The Supreme Court of India has ordered the police to refrain from interfering and taking criminal action against consenting sex workers.
An order issued by the Supreme Court of India in a case has stated that the police should not interfere in the sex work of adults with self-consent.
Further, the Supreme Court held that prostitution is an occupation and that sex workers should not be prosecuted under the law and that they should be treated with dignity and not as criminals.
The three-judge bench, headed by Justice L Nageshwara Rao, issued six guidelines to protect the rights of sex workers.
The session said, “Sex workers have the right to equal protection under the law. Criminal law should be applied equally in all cases on the basis of age and consent. If it is clear that the sex worker is an adult and participates with consent, police intervention or criminal action should be avoided. Needless to say, under Article 21 of the Constitution, every individual in this country has the right to a dignified life, regardless of occupation.
Sex workers should not be arrested, punished, harassed or subjected to trials in brothels because voluntary sex work is not illegal, only running a brothel is illegal.

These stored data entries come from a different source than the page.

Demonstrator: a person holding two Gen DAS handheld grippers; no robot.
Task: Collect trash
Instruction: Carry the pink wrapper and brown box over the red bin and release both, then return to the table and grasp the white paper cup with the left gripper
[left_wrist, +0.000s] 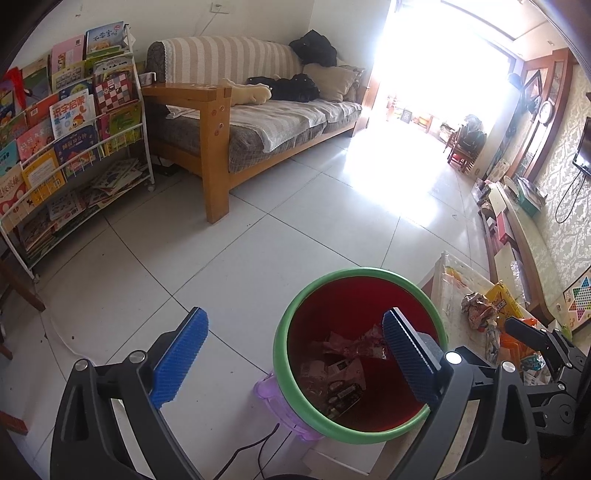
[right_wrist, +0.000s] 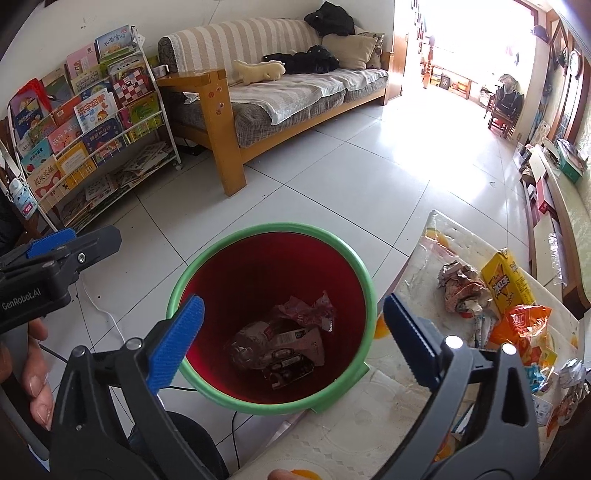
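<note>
A tiled living-room floor (right_wrist: 332, 177) is seen filling the middle of both views, with a wooden-framed sofa (right_wrist: 280, 92) set against the wall at upper centre and a white wire book rack (right_wrist: 92, 147) packed with picture books at upper left. A red bin with a green rim (right_wrist: 273, 325) is shown at lower centre of the right wrist view, just beside the edge of a table (right_wrist: 388, 413) covered in a pale patterned cloth at lower right; crumpled wrappers (right_wrist: 284, 343) are seen lying at the bottom of the bin. Trash is left on the table at right: a yellow drink carton (right_wrist: 508, 280), an orange snack bag (right_wrist: 521, 325) and a ball of crumpled paper (right_wrist: 461, 291). The right claw (right_wrist: 291, 339) is held spread wide above the bin mouth, with nothing gripped between its blue pads. The left claw (left_wrist: 295, 354) is likewise held wide apart and empty, one pad over the floor, the other over the bin.
</note>
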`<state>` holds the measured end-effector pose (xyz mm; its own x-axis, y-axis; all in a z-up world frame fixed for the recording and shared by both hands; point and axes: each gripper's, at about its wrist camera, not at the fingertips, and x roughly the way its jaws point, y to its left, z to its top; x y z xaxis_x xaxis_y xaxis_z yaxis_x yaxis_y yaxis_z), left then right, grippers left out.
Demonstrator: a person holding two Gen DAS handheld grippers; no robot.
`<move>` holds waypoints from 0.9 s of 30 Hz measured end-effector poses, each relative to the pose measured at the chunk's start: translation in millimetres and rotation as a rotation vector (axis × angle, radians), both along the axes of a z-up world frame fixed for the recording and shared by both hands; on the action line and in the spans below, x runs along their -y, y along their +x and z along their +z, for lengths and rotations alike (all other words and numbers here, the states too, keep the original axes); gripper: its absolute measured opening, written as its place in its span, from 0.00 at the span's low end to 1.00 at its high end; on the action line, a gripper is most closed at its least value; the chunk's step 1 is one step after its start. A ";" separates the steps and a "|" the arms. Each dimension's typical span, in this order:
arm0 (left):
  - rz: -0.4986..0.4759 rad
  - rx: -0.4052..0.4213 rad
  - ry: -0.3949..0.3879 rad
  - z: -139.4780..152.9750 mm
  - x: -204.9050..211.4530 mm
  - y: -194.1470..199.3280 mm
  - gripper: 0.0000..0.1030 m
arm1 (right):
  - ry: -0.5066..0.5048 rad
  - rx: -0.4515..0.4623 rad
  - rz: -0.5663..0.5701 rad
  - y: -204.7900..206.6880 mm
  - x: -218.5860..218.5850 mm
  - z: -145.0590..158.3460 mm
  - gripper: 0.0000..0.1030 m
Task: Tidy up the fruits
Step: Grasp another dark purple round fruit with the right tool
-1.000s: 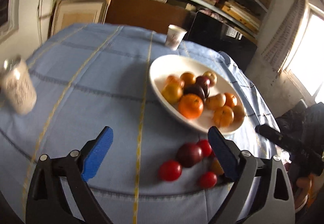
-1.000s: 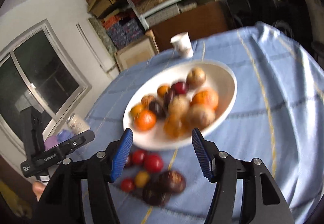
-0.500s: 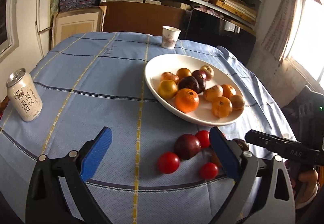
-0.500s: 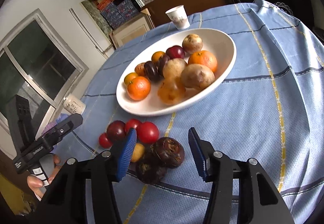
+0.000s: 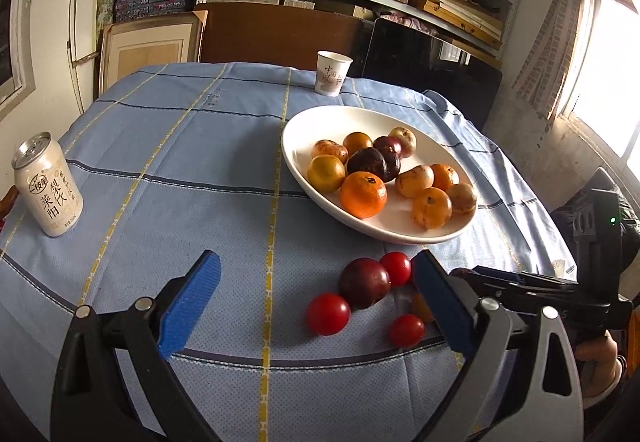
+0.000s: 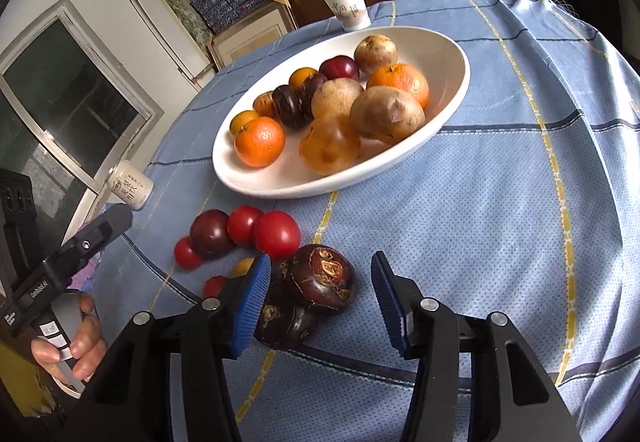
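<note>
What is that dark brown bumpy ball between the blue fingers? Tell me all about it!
The dark brown fruit is round, a bit flattened and glossy, with a rough tan scar on top. It lies on the blue tablecloth, leaning on a second dark one. The right gripper straddles it with jaws apart, not yet squeezing.

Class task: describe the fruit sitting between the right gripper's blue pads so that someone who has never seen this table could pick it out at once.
Start at the white oval dish on the blue tablecloth. In front of its near rim lies a loose cluster of fruit; at the cluster's right end sit two dark brown, flattened fruits. It is the upper one, with a rough tan scar on top, unlike the smooth red tomatoes beside it.
</note>
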<state>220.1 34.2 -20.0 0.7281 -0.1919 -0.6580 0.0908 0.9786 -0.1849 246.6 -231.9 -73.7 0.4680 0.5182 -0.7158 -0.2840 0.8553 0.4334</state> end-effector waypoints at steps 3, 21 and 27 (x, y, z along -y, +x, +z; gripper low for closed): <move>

The court ruled that the child of a sex worker should not lose maternal care for the reason that she is involved in the sex industry. “The basic protection of human morality and dignity extends to sex workers and their children,” the session said.
The court also advised that if the crimes against sex workers are sexual, they should not be discriminated against. Sex workers who are sexually abused should be provided with all facilities, including immediate medical-legal care.

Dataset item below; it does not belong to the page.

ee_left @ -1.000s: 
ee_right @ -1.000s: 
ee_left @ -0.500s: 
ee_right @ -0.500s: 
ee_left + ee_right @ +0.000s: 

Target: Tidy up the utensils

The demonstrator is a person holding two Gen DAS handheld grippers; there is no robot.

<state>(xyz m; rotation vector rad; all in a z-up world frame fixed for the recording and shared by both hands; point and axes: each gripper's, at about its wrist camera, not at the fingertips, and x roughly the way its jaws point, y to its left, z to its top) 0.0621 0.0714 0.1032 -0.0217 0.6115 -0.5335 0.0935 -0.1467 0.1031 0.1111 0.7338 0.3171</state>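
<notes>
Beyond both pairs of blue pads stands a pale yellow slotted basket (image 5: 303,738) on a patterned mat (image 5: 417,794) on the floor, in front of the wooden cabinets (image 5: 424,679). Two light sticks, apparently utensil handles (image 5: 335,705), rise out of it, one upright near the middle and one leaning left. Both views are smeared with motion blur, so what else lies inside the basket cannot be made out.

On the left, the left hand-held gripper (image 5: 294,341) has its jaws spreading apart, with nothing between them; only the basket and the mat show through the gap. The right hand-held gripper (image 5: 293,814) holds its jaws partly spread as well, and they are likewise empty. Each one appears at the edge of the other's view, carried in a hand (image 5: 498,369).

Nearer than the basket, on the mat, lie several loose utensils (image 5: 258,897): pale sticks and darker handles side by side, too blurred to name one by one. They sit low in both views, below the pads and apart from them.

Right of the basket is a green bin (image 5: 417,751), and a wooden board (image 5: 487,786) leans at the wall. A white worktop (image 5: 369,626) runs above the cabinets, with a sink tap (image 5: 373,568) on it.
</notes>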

“The attitude of the police towards sex workers is often seen as brutal and violent. Their rights are like a class whose recognition is not recognized, ”the court said, calling it emotional.

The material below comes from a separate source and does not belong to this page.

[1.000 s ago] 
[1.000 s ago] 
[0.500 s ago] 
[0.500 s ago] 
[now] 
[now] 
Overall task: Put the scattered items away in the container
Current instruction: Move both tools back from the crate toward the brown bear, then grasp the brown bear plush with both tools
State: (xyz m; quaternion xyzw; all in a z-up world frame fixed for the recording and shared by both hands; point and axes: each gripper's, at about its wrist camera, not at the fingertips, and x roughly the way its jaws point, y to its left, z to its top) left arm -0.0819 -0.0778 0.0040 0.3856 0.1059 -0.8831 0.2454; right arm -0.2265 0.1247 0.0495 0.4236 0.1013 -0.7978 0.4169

“During the arrests, raids and rescue operations, the media should pay close attention to the fact that the media should not publish or broadcast any photographs that reveal the identities of sex workers, whether they are victims or accused,” the court said.
The bench noted that the use of condoms “should not be considered by the police as evidence of a sex worker’s crime.
“In the meantime, sex workers may be allowed to stay in these homes and may be released if the magistrate decides that the sex worker has consented,” the order said. The court ordered the federal government to respond to these recommendations at the next hearing on July 27.
Also, Voyeurism is a criminal offense, the court said. (Voyeurism is the practice of having sexual intercourse with others while they are naked or having sex)
The court pointed out that both federal and state governments should involve sex workers or their representatives in the process of reforming the law.